Task goal: Starting at the top of the entries below, set down each line exactly as written, and stop after the line containing "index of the".

Stored data entries
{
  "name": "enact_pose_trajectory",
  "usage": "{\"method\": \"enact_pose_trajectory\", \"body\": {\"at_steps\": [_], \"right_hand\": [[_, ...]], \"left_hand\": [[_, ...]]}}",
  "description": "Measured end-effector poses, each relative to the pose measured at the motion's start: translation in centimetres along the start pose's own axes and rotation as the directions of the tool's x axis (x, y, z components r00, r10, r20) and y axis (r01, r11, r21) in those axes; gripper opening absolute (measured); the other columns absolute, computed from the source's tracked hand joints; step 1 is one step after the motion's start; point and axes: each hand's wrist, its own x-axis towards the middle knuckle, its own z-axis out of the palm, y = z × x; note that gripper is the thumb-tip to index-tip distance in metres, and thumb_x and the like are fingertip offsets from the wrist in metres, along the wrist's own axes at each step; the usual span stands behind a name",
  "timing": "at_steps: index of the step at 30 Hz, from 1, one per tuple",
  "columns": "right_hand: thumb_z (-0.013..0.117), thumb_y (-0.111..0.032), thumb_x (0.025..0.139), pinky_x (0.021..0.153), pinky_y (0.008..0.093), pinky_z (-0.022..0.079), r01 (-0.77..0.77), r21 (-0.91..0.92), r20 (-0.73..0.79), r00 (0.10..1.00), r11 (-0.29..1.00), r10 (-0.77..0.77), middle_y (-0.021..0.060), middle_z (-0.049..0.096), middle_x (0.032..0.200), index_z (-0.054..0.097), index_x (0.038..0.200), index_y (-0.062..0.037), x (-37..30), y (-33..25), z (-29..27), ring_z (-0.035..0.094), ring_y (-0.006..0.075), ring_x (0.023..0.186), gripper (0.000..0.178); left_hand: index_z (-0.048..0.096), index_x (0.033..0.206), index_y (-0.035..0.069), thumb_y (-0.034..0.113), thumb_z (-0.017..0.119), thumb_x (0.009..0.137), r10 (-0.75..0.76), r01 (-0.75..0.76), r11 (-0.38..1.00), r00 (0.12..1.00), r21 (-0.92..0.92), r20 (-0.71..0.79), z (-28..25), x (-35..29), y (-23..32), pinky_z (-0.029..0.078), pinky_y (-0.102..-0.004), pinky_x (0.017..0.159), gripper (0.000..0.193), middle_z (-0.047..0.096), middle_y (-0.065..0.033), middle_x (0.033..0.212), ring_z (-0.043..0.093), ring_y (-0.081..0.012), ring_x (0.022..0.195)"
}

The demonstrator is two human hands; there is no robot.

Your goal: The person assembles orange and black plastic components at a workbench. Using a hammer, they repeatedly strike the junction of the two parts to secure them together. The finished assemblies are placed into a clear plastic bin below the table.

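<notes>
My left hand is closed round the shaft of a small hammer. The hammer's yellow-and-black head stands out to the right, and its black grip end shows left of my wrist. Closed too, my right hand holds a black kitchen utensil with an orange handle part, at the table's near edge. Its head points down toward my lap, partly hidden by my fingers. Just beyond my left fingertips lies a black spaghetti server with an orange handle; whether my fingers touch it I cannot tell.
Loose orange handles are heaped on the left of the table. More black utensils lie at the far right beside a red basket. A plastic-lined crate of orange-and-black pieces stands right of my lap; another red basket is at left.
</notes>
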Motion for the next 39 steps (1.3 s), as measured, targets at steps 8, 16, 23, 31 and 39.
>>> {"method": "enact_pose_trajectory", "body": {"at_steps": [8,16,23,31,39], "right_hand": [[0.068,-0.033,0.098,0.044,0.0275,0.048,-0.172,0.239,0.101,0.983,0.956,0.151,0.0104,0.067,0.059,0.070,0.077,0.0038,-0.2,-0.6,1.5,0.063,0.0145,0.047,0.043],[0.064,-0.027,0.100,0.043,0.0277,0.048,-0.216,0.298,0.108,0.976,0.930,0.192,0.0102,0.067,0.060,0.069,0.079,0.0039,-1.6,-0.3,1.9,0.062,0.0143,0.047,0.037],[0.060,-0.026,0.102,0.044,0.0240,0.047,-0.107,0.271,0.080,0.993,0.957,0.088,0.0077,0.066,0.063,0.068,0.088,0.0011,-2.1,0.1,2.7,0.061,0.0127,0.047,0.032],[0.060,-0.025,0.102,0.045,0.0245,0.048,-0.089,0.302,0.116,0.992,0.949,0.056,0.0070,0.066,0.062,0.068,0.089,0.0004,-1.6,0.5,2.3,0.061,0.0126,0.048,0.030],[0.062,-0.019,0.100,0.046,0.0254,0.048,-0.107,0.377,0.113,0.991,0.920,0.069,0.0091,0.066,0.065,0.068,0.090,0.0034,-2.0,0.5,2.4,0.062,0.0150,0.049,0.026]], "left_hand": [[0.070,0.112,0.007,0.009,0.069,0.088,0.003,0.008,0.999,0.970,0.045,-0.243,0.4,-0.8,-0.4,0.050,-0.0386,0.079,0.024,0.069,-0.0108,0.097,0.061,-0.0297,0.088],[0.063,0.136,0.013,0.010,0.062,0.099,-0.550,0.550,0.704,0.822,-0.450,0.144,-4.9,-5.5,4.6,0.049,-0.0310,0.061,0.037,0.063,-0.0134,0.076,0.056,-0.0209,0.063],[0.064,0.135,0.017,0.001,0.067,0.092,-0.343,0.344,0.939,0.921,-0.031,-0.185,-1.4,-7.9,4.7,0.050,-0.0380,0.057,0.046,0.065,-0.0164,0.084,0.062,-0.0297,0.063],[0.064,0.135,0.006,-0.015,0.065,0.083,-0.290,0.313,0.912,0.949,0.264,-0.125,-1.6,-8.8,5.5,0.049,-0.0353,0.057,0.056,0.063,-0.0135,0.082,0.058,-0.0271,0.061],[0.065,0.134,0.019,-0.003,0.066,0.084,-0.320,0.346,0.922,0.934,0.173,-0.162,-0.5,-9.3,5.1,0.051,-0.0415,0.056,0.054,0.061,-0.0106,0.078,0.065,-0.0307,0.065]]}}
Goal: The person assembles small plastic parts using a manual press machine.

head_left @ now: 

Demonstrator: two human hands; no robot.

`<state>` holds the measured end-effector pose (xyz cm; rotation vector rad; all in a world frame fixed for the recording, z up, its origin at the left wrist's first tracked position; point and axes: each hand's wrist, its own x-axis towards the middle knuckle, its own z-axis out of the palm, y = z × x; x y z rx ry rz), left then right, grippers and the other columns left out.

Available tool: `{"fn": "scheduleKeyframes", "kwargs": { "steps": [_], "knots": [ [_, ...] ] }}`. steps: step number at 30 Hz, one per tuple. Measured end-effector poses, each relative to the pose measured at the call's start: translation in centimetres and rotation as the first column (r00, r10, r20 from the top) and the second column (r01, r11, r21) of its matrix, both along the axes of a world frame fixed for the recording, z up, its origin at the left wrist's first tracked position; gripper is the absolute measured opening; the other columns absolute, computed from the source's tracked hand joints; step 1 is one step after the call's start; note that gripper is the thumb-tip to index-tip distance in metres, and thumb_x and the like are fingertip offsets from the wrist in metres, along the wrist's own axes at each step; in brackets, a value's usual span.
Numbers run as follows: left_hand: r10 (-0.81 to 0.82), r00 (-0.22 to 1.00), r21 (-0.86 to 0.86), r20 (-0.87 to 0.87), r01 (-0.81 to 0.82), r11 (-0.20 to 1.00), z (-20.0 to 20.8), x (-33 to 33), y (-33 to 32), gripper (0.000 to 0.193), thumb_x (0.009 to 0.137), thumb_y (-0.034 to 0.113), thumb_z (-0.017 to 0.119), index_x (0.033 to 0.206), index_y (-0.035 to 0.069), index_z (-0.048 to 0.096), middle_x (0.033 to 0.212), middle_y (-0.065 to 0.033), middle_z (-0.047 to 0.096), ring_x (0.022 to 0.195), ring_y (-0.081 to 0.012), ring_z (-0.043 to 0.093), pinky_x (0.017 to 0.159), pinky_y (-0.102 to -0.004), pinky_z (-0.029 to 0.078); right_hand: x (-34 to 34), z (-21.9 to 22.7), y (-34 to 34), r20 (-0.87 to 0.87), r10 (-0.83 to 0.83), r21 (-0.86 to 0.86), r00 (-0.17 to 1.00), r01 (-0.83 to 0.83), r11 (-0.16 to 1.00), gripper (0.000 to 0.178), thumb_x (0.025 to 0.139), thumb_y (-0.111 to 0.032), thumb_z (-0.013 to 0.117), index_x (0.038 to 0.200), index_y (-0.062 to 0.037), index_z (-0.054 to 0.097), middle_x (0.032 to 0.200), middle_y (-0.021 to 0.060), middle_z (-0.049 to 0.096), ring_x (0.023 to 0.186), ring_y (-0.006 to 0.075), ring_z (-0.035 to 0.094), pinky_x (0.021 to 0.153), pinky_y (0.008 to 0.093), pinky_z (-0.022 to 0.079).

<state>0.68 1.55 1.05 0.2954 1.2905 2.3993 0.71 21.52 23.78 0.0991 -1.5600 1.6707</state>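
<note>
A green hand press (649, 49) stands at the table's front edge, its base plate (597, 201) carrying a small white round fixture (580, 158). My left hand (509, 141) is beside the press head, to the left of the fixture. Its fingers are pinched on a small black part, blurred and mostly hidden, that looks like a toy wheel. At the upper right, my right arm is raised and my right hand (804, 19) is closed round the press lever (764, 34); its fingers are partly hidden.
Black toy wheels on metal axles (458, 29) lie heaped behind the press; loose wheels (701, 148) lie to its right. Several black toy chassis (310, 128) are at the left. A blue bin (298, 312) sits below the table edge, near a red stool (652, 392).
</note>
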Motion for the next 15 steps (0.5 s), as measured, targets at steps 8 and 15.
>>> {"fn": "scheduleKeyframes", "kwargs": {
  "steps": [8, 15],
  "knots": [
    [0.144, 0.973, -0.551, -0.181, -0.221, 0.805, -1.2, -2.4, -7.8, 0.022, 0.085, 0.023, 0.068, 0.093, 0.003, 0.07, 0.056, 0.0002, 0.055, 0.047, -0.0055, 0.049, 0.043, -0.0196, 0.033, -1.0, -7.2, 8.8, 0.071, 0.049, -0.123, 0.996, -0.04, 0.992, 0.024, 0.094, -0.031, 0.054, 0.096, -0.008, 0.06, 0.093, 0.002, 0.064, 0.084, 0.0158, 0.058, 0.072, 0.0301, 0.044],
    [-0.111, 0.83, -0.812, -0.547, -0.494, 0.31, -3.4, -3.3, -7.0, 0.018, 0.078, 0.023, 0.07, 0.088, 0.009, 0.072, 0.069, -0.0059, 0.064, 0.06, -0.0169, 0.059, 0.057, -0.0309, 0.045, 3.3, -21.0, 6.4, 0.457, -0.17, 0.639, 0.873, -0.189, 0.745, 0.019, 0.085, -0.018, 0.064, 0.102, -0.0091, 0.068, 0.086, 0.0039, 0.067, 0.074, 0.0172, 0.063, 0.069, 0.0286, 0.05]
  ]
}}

Solution to this problem:
{
  "name": "enact_pose_trajectory",
  "usage": "{\"method\": \"enact_pose_trajectory\", \"body\": {\"at_steps\": [_], \"right_hand\": [[_, ...]], \"left_hand\": [[_, ...]]}}",
  "description": "Measured end-effector poses, each relative to the pose measured at the motion's start: translation in centimetres along the start pose's own axes and rotation as the directions of the tool's x axis (x, y, z components r00, r10, r20) and y axis (r01, r11, r21) in those axes; gripper opening absolute (measured); the other columns absolute, computed from the source's tracked hand joints; step 1 is one step after the motion's start; point and axes: each hand's wrist, its own x-axis towards the middle knuckle, its own z-axis out of the palm, y = z × x; note that gripper is the thumb-tip to index-tip distance in metres, and thumb_x and the like are fingertip offsets from the wrist in metres, along the wrist's own axes at each step; the usual span stands behind a name",
  "timing": "at_steps: index of the step at 30 Hz, from 1, one per tuple",

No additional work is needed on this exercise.